# Saved data entries:
————————

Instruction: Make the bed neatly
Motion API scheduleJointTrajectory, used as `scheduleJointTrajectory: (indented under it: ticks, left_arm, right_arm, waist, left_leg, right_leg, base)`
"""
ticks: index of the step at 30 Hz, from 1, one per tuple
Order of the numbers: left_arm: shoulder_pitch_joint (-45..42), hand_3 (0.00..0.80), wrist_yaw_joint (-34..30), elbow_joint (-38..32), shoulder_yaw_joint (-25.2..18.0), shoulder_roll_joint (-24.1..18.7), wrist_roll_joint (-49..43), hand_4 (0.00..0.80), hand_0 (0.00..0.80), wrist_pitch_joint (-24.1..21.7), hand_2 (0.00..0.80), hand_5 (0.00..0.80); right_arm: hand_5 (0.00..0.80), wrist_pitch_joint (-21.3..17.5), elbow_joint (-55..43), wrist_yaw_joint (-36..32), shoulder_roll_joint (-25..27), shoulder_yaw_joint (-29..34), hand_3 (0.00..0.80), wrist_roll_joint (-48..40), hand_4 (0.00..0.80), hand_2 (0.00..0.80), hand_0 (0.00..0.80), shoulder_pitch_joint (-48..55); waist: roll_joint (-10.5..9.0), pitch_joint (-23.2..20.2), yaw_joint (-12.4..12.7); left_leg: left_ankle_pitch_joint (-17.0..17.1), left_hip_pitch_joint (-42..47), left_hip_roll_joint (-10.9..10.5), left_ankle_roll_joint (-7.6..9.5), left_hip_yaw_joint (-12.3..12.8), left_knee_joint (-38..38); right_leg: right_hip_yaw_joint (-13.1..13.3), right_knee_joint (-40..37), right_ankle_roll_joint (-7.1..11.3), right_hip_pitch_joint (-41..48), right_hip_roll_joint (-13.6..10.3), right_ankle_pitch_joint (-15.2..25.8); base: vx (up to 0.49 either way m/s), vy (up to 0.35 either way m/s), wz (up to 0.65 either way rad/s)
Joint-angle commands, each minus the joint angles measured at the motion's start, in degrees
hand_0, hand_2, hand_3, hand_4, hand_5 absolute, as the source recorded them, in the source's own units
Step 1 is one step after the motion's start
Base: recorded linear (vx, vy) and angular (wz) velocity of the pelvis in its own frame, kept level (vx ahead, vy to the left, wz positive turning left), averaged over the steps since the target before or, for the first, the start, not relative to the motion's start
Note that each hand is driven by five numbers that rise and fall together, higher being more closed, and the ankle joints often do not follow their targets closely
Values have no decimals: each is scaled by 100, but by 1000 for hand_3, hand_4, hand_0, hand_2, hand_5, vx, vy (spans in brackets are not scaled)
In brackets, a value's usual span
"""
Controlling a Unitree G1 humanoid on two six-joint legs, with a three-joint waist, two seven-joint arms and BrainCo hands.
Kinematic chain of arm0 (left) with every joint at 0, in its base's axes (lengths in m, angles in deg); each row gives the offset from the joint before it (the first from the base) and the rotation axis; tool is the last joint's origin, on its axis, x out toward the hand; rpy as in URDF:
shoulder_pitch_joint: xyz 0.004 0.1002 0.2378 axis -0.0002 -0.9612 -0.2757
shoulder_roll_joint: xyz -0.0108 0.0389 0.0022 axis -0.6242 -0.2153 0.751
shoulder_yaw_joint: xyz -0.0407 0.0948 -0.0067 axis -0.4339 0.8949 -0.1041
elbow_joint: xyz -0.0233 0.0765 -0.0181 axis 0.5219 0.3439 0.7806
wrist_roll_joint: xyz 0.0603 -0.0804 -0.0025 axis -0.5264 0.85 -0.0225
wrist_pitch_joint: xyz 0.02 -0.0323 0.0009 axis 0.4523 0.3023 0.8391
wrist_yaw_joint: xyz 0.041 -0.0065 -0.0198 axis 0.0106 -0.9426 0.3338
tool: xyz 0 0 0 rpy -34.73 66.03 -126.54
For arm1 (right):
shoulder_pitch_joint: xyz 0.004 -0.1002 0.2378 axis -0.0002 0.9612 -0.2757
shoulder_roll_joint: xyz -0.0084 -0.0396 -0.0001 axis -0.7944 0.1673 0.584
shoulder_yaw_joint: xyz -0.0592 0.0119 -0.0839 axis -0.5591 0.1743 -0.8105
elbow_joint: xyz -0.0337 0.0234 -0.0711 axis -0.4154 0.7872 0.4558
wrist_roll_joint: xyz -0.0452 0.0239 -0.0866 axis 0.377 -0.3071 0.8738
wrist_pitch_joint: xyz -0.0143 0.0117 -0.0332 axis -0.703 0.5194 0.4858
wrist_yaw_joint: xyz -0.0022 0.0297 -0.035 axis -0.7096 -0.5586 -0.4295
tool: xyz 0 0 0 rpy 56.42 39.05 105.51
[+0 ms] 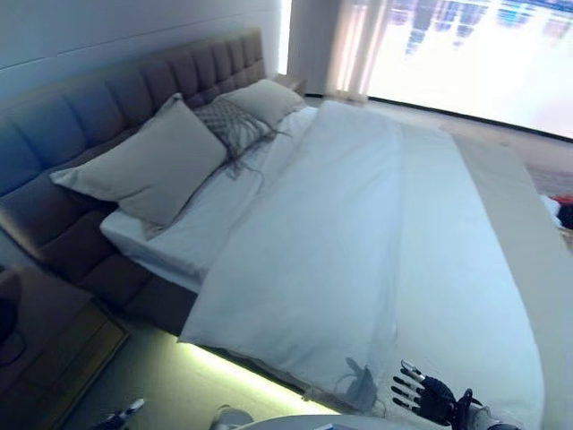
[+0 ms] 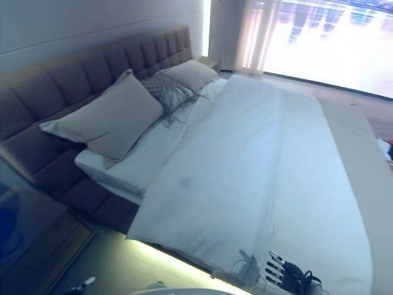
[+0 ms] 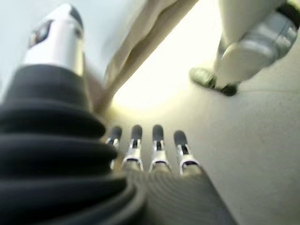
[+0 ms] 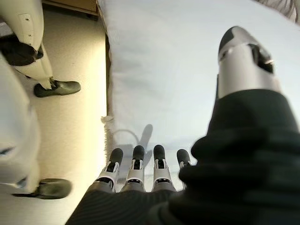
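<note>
A white duvet (image 1: 358, 233) lies spread flat over the bed, its near edge hanging over the side. Two beige pillows (image 1: 148, 166) and a patterned cushion (image 1: 231, 124) lean on the padded headboard (image 1: 81, 107), with bare white sheet (image 1: 192, 233) below them. My right hand (image 1: 428, 396) is open, fingers straight, just above the duvet's near edge; its wrist view shows the duvet (image 4: 173, 70) past its fingers (image 4: 136, 164). My left hand (image 3: 150, 150) is open and empty, low beside the bed, over the floor.
A dark wooden bedside table (image 1: 54, 349) stands at the lower left. A lit strip (image 1: 242, 372) glows under the bed frame. A beige throw (image 1: 528, 233) runs along the far side of the bed. Curtains and a bright window (image 1: 466, 54) lie beyond.
</note>
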Motion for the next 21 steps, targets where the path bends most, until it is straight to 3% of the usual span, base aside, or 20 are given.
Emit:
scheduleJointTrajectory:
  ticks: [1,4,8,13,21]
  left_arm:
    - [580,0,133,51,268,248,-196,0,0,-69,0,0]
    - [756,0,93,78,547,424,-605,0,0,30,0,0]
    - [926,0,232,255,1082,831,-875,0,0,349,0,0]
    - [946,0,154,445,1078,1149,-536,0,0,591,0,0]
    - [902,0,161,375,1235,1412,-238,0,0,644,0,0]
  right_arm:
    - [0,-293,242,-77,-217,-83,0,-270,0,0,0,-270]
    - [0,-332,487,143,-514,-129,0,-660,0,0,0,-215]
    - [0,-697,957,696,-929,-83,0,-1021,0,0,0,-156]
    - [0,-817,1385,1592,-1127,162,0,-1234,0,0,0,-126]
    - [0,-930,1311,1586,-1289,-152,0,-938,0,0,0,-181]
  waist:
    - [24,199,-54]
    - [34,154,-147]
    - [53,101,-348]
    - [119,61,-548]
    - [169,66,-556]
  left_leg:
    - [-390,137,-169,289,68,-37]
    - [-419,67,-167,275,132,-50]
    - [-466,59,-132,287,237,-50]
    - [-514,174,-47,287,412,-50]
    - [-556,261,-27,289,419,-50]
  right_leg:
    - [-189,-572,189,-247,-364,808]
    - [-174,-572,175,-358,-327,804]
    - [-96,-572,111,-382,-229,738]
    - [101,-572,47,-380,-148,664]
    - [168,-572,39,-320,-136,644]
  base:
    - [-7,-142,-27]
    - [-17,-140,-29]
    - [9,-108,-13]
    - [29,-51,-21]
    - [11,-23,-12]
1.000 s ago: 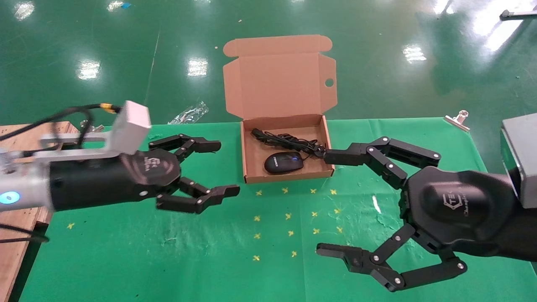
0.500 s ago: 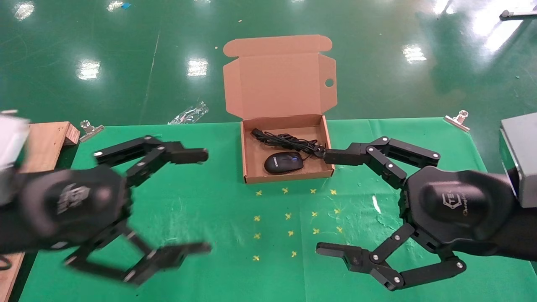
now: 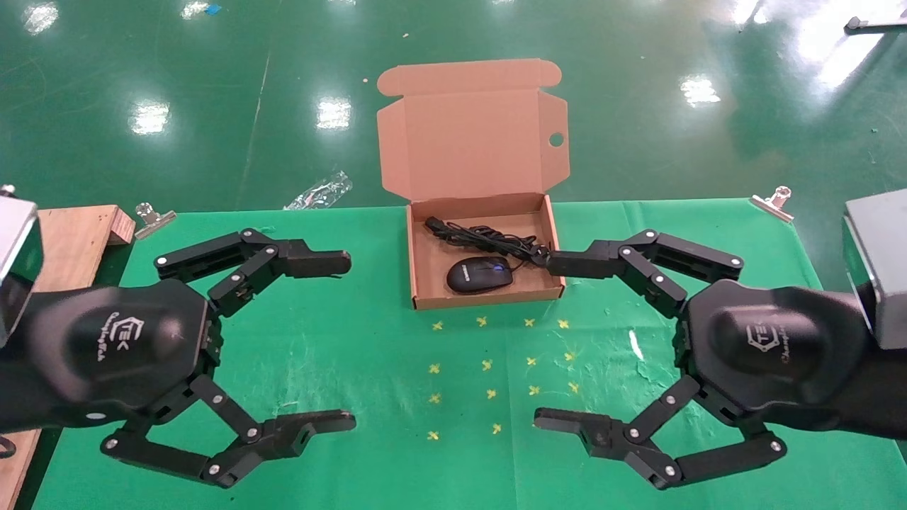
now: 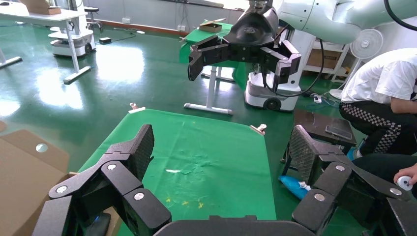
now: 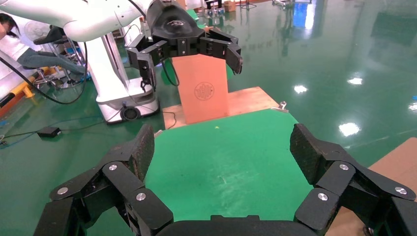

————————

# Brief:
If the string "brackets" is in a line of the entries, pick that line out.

# Solution to this exercise:
Values have no decimals: each is scaled by 100, but by 1000 for hand_3, hand_4, hand_0, hand_2, hand_5, vx, vy (spans in brackets are not scaled)
In brackets, a value's usual span

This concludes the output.